[[ The data open ]]
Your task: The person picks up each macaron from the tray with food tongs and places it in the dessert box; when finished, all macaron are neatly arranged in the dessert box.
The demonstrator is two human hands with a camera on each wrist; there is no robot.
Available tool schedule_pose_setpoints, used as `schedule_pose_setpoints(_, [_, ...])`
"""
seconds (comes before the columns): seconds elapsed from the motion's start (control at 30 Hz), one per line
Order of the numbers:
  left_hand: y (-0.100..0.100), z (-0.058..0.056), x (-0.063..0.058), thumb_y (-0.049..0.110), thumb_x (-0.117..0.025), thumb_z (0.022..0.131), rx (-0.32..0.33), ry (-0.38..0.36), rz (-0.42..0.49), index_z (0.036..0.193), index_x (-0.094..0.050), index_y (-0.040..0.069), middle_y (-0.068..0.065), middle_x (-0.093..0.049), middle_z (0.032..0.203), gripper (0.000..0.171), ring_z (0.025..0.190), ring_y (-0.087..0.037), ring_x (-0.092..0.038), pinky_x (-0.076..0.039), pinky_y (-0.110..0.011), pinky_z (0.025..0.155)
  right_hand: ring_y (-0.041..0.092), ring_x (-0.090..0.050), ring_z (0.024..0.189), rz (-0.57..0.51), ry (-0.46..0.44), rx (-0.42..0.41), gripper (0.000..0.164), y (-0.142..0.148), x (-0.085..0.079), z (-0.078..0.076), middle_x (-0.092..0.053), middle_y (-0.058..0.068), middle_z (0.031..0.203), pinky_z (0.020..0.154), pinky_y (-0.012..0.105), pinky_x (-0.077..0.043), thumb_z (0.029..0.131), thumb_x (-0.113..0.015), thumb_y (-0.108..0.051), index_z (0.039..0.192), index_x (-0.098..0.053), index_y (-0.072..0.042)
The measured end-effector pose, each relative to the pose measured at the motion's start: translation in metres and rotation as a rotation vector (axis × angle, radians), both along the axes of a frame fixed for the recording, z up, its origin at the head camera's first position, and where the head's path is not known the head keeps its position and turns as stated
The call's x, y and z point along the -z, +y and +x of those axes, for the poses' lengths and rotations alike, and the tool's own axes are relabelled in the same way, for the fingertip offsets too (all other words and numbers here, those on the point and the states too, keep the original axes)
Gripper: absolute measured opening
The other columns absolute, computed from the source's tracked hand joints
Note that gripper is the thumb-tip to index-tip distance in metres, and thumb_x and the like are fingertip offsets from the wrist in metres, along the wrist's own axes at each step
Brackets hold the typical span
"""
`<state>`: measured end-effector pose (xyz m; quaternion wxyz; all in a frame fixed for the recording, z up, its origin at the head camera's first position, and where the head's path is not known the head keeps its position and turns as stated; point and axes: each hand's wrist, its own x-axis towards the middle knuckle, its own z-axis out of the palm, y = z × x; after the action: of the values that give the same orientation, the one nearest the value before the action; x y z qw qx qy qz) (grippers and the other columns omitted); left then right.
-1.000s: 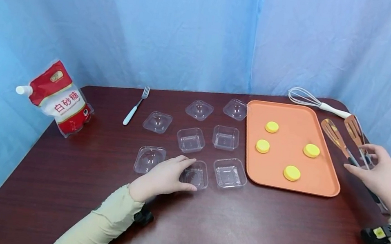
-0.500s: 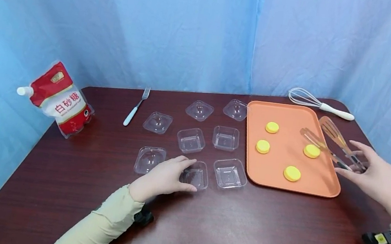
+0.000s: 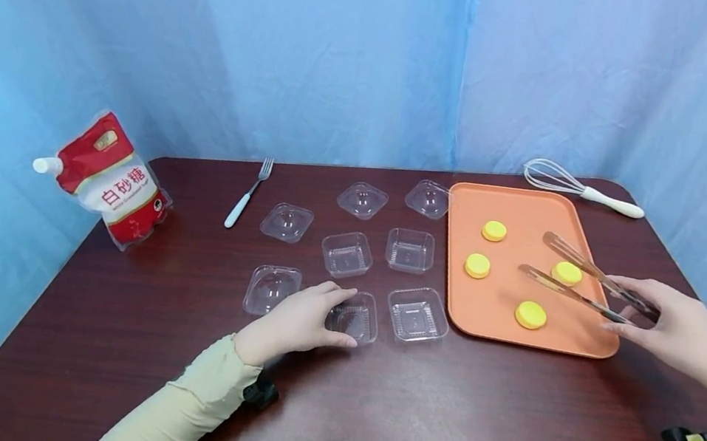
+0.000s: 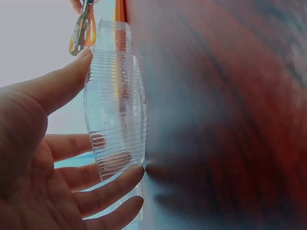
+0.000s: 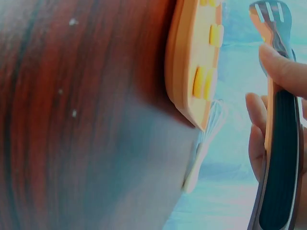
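"In the head view, where are the tongs (image 3: pixel 596 272)?"
"Over the orange tray (image 3: pixel 498 292), long axis slanting, slotted tips (image 3: pixel 555 242) pointing left and far; the right hand (image 3: pixel 675 326), fingers part-curled, grips both spread arms."
"And the left wrist view?"
"The left hand (image 4: pixel 41 165) holds a clear box (image 4: pixel 115 105), thumb and fingers parted to its width."
"Right wrist?"
"Thumb before the dark grip (image 5: pixel 283 143), fingers behind."

Tray (image 3: pixel 516 205) on counter (image 3: pixel 421 416). On tray: four discs (image 3: pixel 531 315); above its right side, tongs (image 3: pixel 583 262). Behind it, whisk (image 3: pixel 611 201). Left of it: four tubs (image 3: pixel 418 315), four lids (image 3: pixel 361 199); farther left, fork (image 3: pixel 244 205), then sugar pouch (image 3: pixel 123 190).
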<state>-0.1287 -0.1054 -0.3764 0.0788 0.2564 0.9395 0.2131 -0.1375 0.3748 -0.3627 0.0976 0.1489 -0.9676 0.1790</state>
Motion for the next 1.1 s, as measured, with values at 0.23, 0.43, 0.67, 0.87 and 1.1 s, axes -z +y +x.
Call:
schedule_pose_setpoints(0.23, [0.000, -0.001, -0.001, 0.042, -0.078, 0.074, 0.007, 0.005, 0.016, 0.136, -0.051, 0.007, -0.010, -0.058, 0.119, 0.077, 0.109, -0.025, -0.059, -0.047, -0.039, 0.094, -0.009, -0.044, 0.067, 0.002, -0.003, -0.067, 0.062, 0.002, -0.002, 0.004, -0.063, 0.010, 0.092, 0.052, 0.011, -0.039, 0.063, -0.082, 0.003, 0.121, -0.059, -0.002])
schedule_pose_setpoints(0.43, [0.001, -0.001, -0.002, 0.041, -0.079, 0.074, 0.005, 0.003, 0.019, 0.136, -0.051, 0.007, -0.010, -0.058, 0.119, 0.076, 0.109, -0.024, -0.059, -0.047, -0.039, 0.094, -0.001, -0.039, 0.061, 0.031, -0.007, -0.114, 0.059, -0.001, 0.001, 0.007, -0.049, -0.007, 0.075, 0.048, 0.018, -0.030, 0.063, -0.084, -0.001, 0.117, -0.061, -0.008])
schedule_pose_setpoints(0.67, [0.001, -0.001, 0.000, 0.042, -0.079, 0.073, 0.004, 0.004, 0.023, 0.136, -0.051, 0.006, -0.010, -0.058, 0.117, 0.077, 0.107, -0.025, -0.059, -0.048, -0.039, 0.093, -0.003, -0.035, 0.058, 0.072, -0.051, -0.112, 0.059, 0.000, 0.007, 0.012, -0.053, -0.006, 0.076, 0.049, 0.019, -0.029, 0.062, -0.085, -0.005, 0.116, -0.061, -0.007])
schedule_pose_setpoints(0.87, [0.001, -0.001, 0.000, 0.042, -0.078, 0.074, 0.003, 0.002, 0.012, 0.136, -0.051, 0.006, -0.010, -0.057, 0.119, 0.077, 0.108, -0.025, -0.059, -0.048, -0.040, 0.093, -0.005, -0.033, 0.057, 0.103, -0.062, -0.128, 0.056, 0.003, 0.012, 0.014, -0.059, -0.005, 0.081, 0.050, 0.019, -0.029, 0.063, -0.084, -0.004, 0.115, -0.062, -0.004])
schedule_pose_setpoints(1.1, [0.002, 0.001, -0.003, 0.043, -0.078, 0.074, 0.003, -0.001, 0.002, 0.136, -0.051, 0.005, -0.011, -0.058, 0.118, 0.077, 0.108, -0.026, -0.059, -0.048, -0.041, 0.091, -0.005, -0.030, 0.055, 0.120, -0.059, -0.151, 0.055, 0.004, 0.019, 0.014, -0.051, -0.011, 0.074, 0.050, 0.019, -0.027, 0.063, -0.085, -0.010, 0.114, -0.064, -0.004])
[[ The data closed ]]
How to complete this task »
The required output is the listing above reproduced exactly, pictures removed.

Exercise response »
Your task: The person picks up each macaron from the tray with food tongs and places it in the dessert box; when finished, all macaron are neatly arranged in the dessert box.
The demonstrator is two human hands with a camera on each wrist; there is no robot.
Available tool schedule_pose_setpoints, used as `schedule_pose_setpoints(_, [_, ...])`
"""
seconds (comes before the columns): seconds elapsed from the motion's start (control at 30 Hz), one per line
Order of the numbers:
  left_hand: y (-0.100..0.100), z (-0.058..0.056), x (-0.063..0.058), thumb_y (-0.049..0.110), thumb_x (-0.117..0.025), thumb_z (0.022..0.131), rx (-0.32..0.33), ry (-0.38..0.36), rz (-0.42..0.49), index_z (0.036..0.193), index_x (-0.094..0.050), index_y (-0.040..0.069), middle_y (-0.068..0.065), middle_x (-0.093..0.049), middle_z (0.032..0.203), gripper (0.000..0.171), ring_z (0.025..0.190), ring_y (-0.087..0.037), ring_x (-0.092..0.038), pinky_x (-0.076..0.039), pinky_y (-0.110..0.011), pinky_z (0.025..0.155)
  right_hand: ring_y (-0.041..0.092), ring_x (-0.090..0.050), ring_z (0.024..0.189), rz (-0.57..0.51), ry (-0.46..0.44), rx (-0.42..0.41), gripper (0.000..0.164), y (-0.142..0.148), x (-0.085..0.079), z (-0.078..0.076), middle_x (-0.092..0.053), middle_y (-0.058..0.068), middle_z (0.031..0.203), pinky_z (0.020..0.154), pinky_y (-0.012..0.105), pinky_x (-0.077..0.043), thumb_z (0.029..0.131), thumb_x (-0.113..0.015), thumb_y (-0.108..0.051), index_z (0.039..0.192), index_x (-0.098..0.053), index_y (-0.072..0.042)
The measured end-effector pose, each relative to the pose measured at the motion's start: translation in metres and rotation as a rotation vector (axis × angle, radians), both along the axes of a frame fixed for the recording, z up, its origin at the head camera's first position, and where the head's path is not known the head keeps its position and turns as stated
The call's x, y and z point along the -z, +y and +x of those axes, for the poses' lengths and rotations alike, and the tool's own axes are relabelled in the same way, for the fingertip offsets too (all other words and numbers here, those on the point and the states too, keep the original axes)
Gripper: absolute measured opening
The other columns absolute, computed from the source's tracked hand joints
Note that gripper is the thumb-tip to index-tip distance in metres, and thumb_x and the like are fingertip offsets from the wrist in metres, along the wrist's own axes at each step
Brackets hold the typical span
"""
`<state>`: measured end-effector pose (xyz m; quaternion wxyz; all in a frame fixed for the recording, z up, its origin at the head camera's first position, and where the head's path is not known the head keeps its position and turns as stated; point and axes: each hand's wrist, its own x-axis towards the middle knuckle, its own z-axis out of the palm, y = z × x; after the action: of the values that give the same orientation, the one nearest the value before the action; x y z qw qx qy qz) (grippers and the other columns omitted); left then right.
-1.000s: 
-0.500s: 
+0.000s: 
+0.000s: 
+0.000s: 
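"In the head view, where are the tongs (image 3: pixel 596 272)?"
"Over the orange tray (image 3: pixel 498 292), long axis slanting, slotted tips (image 3: pixel 555 242) pointing left and far; the right hand (image 3: pixel 675 326), fingers part-curled, grips both spread arms."
"And the left wrist view?"
"The left hand (image 4: pixel 41 165) holds a clear box (image 4: pixel 115 105), thumb and fingers parted to its width."
"Right wrist?"
"Thumb before the dark grip (image 5: pixel 283 143), fingers behind."

Tray (image 3: pixel 516 205) on counter (image 3: pixel 421 416). On tray: four discs (image 3: pixel 531 315); above its right side, tongs (image 3: pixel 583 262). Behind it, whisk (image 3: pixel 611 201). Left of it: four tubs (image 3: pixel 418 315), four lids (image 3: pixel 361 199); farther left, fork (image 3: pixel 244 205), then sugar pouch (image 3: pixel 123 190).
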<state>-0.1287 -0.1054 -0.3764 0.0788 0.2564 0.9395 0.2131 -0.1375 0.3748 -0.3627 0.0976 0.1489 -0.9676 0.1790</state>
Motion for the next 1.1 s, as measured, with values at 0.23, 0.43, 0.67, 0.87 and 1.1 s, axes -z +y +x.
Call:
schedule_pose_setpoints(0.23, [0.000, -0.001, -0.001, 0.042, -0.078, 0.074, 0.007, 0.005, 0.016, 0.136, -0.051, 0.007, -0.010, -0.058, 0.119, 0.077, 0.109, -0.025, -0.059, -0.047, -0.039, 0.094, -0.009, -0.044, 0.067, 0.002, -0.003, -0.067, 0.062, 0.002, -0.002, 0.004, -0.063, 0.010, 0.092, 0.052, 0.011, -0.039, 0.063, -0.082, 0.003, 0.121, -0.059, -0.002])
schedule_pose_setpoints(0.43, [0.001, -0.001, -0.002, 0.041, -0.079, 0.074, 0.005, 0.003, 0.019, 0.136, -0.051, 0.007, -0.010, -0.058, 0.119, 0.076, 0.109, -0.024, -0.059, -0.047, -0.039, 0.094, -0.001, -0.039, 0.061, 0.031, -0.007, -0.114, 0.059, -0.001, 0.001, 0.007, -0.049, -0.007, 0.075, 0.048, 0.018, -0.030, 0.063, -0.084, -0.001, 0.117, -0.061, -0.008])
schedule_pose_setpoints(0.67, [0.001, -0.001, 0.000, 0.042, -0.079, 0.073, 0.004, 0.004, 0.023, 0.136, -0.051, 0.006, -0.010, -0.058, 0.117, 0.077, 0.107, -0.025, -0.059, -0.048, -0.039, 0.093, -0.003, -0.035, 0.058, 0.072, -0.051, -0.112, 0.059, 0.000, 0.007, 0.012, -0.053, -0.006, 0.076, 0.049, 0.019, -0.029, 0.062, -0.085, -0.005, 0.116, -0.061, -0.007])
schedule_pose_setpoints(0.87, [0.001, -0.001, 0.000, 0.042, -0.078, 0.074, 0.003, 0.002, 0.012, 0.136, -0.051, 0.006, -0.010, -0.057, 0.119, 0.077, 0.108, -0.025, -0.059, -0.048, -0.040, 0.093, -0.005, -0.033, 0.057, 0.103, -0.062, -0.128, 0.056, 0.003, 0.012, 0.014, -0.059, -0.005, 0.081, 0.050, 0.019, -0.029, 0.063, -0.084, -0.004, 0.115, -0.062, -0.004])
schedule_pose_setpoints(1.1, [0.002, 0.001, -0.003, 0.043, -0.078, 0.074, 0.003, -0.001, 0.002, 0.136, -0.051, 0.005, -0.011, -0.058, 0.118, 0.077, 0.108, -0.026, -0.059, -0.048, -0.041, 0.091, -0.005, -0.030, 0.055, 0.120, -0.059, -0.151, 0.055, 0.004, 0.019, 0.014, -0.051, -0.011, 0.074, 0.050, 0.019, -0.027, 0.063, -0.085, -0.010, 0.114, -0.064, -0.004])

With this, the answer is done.